What is being asked:
Please repeat the listing exactly, starting at its first line and stopping after the line that contains "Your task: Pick".

--

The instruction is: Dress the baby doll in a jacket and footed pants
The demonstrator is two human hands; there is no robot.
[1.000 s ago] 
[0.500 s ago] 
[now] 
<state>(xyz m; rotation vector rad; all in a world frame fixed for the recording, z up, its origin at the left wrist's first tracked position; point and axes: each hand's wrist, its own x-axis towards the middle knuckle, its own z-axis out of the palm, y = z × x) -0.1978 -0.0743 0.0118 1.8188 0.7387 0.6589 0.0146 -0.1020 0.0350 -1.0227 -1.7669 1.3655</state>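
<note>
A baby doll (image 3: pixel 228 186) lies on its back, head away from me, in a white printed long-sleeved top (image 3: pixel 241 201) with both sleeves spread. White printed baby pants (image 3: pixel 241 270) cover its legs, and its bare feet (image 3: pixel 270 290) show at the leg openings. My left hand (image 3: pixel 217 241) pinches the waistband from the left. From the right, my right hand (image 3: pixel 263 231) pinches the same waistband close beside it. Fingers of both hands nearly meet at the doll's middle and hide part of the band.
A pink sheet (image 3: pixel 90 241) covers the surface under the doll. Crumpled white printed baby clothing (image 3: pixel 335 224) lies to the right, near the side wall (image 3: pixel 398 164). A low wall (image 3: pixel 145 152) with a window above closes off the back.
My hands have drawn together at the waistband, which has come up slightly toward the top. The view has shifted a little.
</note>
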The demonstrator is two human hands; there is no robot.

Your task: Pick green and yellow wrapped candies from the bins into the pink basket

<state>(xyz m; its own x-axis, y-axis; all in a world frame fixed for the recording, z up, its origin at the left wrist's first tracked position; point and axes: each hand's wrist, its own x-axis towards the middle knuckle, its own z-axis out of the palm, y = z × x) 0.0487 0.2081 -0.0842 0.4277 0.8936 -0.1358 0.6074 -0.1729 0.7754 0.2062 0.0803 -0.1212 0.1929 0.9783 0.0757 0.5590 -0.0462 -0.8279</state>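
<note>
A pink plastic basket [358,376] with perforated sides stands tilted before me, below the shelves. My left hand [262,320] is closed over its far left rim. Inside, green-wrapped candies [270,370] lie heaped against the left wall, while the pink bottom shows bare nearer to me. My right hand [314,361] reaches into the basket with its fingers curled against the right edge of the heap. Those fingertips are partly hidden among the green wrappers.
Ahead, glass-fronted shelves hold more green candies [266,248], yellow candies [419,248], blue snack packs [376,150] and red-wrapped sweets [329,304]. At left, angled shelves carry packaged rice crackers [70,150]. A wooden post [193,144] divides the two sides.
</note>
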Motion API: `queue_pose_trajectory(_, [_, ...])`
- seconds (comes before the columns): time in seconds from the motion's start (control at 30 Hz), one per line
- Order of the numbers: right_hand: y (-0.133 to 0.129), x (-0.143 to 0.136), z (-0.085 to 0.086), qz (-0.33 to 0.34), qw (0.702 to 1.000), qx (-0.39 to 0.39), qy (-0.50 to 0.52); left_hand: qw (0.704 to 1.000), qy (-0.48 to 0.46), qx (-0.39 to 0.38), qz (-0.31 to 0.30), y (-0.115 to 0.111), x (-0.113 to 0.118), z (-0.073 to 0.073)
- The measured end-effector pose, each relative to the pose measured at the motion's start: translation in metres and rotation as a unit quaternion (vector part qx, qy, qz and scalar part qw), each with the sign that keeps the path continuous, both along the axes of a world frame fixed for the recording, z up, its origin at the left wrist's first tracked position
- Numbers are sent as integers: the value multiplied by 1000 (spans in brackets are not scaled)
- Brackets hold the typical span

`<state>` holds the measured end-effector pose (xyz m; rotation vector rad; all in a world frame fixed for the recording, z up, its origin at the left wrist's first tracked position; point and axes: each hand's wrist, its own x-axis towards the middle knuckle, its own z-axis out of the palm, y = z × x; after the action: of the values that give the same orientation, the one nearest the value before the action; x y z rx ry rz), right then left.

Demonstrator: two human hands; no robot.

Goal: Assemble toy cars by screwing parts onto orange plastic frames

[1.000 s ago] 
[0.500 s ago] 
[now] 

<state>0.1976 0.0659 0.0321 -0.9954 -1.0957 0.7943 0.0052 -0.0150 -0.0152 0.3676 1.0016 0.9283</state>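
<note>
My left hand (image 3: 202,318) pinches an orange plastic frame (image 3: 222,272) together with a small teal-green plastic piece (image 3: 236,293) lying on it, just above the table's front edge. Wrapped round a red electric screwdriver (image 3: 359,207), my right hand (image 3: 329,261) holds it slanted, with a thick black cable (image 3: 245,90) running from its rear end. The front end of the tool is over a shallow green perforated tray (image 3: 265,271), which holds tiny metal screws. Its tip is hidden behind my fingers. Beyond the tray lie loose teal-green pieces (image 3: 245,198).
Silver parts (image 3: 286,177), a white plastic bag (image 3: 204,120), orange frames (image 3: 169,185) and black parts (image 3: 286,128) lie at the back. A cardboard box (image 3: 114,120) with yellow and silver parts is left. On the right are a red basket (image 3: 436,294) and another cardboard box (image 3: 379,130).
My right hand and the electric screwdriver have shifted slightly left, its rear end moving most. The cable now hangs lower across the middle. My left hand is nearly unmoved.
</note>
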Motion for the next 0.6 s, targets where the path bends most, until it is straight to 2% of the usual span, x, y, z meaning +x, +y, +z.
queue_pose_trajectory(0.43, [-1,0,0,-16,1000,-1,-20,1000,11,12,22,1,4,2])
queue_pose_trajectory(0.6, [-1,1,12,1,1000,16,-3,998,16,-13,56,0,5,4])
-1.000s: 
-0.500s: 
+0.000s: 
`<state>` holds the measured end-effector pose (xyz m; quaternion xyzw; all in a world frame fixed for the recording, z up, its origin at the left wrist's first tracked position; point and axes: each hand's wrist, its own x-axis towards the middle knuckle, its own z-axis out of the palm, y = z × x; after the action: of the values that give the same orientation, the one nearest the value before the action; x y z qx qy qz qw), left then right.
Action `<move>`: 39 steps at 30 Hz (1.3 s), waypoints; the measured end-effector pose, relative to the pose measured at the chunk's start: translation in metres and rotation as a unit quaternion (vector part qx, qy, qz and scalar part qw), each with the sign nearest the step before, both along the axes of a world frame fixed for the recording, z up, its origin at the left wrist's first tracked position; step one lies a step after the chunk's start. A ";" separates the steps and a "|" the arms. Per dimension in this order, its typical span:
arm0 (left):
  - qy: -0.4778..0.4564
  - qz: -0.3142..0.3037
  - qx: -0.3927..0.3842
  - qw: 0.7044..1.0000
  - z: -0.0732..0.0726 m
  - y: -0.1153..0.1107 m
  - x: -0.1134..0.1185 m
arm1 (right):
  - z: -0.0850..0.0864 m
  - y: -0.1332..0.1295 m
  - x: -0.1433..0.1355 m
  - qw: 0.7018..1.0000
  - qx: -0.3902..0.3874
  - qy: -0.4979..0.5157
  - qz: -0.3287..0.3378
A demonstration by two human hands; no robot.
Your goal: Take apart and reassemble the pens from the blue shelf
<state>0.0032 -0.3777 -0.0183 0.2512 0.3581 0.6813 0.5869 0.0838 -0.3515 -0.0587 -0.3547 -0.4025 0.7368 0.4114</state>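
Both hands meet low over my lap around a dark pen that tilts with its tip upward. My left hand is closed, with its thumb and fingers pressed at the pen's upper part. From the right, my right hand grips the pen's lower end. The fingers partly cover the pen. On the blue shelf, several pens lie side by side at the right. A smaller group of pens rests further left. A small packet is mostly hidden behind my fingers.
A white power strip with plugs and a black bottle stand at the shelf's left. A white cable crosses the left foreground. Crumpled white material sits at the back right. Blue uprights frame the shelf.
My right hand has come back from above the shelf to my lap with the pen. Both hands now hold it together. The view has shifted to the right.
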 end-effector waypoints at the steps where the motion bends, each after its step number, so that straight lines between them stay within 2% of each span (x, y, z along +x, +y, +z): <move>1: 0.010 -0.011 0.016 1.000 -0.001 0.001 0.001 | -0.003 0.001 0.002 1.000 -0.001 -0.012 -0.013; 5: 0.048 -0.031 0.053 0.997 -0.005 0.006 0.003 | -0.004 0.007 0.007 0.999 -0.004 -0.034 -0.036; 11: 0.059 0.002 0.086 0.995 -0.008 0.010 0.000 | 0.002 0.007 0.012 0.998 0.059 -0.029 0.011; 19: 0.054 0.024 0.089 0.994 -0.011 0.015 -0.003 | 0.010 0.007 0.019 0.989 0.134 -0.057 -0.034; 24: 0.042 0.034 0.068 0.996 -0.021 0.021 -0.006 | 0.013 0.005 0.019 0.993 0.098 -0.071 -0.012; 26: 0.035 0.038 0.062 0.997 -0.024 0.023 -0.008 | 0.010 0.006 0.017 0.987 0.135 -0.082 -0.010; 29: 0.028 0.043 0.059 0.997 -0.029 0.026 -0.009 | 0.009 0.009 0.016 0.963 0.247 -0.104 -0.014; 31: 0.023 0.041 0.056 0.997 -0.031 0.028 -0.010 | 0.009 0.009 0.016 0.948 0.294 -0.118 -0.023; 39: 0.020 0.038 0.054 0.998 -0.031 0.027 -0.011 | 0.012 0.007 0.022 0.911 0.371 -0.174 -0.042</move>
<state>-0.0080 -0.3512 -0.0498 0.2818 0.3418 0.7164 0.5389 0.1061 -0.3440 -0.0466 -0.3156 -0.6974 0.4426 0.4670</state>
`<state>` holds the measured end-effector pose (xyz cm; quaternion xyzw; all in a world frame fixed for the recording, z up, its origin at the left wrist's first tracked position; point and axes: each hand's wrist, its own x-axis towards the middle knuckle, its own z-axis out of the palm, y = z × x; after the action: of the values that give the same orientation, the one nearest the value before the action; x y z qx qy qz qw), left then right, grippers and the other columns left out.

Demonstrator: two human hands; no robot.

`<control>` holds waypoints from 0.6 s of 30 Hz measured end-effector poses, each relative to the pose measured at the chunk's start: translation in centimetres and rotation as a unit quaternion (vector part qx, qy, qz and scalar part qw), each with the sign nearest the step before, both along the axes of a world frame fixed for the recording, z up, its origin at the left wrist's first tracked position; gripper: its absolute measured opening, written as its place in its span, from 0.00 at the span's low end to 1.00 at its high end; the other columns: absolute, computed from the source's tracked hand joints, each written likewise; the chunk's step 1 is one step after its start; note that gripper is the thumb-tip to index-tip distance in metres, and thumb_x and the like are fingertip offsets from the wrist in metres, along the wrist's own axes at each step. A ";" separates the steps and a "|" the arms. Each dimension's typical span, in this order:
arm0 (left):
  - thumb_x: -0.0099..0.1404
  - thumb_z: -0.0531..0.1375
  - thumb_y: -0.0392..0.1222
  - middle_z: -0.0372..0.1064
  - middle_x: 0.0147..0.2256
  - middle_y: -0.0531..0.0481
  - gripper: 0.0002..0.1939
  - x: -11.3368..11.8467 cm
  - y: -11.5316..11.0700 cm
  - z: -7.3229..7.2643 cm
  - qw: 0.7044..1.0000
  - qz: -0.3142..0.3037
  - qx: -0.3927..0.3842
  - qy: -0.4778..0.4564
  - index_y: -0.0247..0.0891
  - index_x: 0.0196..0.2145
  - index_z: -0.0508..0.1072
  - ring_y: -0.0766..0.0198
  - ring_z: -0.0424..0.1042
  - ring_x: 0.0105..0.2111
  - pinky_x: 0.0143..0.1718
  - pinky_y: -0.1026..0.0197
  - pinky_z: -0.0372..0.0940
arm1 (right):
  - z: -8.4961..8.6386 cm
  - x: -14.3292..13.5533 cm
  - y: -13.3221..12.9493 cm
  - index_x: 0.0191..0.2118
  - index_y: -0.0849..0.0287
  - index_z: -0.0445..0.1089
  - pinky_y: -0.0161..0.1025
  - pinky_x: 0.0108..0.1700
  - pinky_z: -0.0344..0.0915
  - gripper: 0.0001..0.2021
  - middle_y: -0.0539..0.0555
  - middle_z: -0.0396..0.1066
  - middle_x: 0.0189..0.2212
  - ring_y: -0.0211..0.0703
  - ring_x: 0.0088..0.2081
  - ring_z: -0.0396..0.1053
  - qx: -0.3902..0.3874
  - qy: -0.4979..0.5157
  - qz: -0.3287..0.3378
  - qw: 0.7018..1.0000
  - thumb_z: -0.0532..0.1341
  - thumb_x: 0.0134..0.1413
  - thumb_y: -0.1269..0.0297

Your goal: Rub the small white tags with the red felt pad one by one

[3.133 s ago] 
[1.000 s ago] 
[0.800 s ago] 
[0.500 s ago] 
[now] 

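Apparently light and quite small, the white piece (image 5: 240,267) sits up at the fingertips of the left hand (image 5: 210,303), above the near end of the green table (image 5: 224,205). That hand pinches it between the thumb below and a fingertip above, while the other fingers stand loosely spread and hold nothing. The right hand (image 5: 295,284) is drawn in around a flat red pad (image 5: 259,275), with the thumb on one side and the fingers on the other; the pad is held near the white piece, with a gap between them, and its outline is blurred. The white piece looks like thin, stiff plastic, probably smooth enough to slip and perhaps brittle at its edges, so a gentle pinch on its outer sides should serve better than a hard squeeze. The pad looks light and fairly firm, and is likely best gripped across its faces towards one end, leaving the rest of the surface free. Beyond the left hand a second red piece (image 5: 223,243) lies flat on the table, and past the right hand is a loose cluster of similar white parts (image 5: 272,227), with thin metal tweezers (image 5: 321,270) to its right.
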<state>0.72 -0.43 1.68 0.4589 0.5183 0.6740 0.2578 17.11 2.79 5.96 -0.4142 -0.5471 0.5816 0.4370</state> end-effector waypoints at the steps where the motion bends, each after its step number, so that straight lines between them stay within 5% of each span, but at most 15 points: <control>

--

Answer to this task:
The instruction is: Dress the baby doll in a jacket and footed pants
The demonstrator is two human hands; there is no robot.
[1.000 s ago] 
[0.500 s ago] 
[now] 
<state>(xyz m; rotation vector rad; all in a world frame fixed for the recording, z up, its origin at the left wrist's first tracked position; point and axes: each hand's wrist, its own x-axis towards the middle knuckle, its own z-axis out of the palm, y = z × x) -0.1978 -0.0743 0.0118 1.8188 0.7387 0.6589 0.0146 -0.1020 0.0350 -1.0227 -1.7669 1.3655</state>
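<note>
A baby doll (image 3: pixel 228 186) lies on its back, head away from me, in a white printed long-sleeved top (image 3: pixel 241 201) with both sleeves spread. White printed baby pants (image 3: pixel 241 270) cover its legs, and its bare feet (image 3: pixel 270 290) show at the leg openings. My left hand (image 3: pixel 217 241) pinches the waistband from the left. From the right, my right hand (image 3: pixel 263 231) pinches the same waistband close beside it. Fingers of both hands nearly meet at the doll's middle and hide part of the band.
A pink sheet (image 3: pixel 90 241) covers the surface under the doll. Crumpled white printed baby clothing (image 3: pixel 335 224) lies to the right, near the side wall (image 3: pixel 398 164). A low wall (image 3: pixel 145 152) with a window above closes off the back.
My hands have drawn together at the waistband, which has come up slightly toward the top. The view has shifted a little.
</note>
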The demonstrator is two human hands; there is no robot.

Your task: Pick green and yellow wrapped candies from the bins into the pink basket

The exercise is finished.